In 1992, California passed Assembly Bill (AB) 1672, which expanded protections for small employers wishing to provide health insurance to their employees. AB 1672 was passed in an effort to make medical insurance more accessible to small employers through guaranteed availability and renewability provisions, underwriting protections, limits on pre-existing condition exclusions and disclosure requirements.
Covered Employers and Eligible Employees
AB 1672 applies to health insurance issuers and regulates health coverage offered to small employers, defined as employers who have two to 50 full-time employees. Small employers are not required to provide coverage to their employees. However, if a small employer offers coverage, it must make the coverage available to all full-time employees in order to be covered by the protections of AB 1672.
To be considered full-time, an employee must be a permanent employee who works at least 30 hours per week. Part-time, temporary and substitute employees are specifically excluded. However, the employer may also offer coverage to part-time employees who work 20-29 hours per week, if all part-time employees are offered coverage.
Guaranteed Availability and Renewability of Health Coverage
In California, insurance carriers cannot deny health insurance coverage to small employer groups because of health status, claims experience, industry, occupation, age or geographic location of employees. To be eligible for this coverage, a small employer must meet reasonable employee participation and employer contribution requirements, which are set by the insurance carrier. Generally, the following requirements apply:
· Employee Participation – At least 75 percent of eligible employees must participate in the plan.
· Employer Contribution – The employer must contribute at least 50 percent of the employee only premium.
Additionally, carriers are required to renew coverage for small employer groups at the option of the plan sponsor, except in the case of fraud or a failure to pay premiums.
California law limits an insurance carrier’s ability to charge low rates to groups whose members are in good health and high rates to those that include individuals in poor health. These protections operate by basing premium calculations on a “standard” rate that every carrier develops by taking certain allowable factors into account. Plans must set actual premiums no more than 10 percent above or below the standard rate. This creates a “rate band” within which the carrier may adjust employer rates for risk factors such as previous use of health services or industry type.
Carriers may establish standard rates based on only three specific categories: age, geographic location and family size. For example, a plan could develop one rate for a single employee aged 40 to 49 living in the Los Angeles area, and a different rate for an employee in the same age bracket who lives in Modesto and needs coverage for two children.
Pre-Existing Condition Limitations
California law also limits the ability of a health insurance carrier to use pre-existing condition exclusions. Specifically, insurers are limited to a one-time waiting period of up to six months for any pre-existing condition. This limit applies to all insured plans covering one or more California residents. If an enrollee had previous coverage, the new carrier must count that coverage toward the six-month period, provided the employee becomes eligible within 62 days of losing the old coverage.
Insurance carriers, agents and brokers are required to provide certain information to small employers about a carrier’s product offerings. Small employers must be given accurate and understandable information about the full range of benefit plans available, along with their options and rights. Each carrier must provide a summary brochure outlining all of its benefit plan offerings to allow employers to compare different plans.

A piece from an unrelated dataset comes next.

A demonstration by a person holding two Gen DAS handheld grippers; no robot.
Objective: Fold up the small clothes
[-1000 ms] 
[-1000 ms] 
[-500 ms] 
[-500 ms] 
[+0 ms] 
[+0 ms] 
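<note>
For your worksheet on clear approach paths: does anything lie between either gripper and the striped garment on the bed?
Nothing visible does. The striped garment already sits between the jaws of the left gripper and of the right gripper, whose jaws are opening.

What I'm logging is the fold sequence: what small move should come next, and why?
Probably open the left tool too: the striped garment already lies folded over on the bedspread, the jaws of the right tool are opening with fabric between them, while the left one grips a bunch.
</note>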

Small employers must be given information about standard employee risk rates and the impact of the risk adjustment factor on calculating premiums. Once a premium is quoted, small employers have 30 days to purchase a policy at the quoted rate.
Carriers, agents and brokers are also prohibited from refusing or discouraging an application based on risk factors such as health status, claims history, industry, occupation or geographic location. In addition, plans and agents may not encourage employers with less healthy populations to purchase particular plans or products.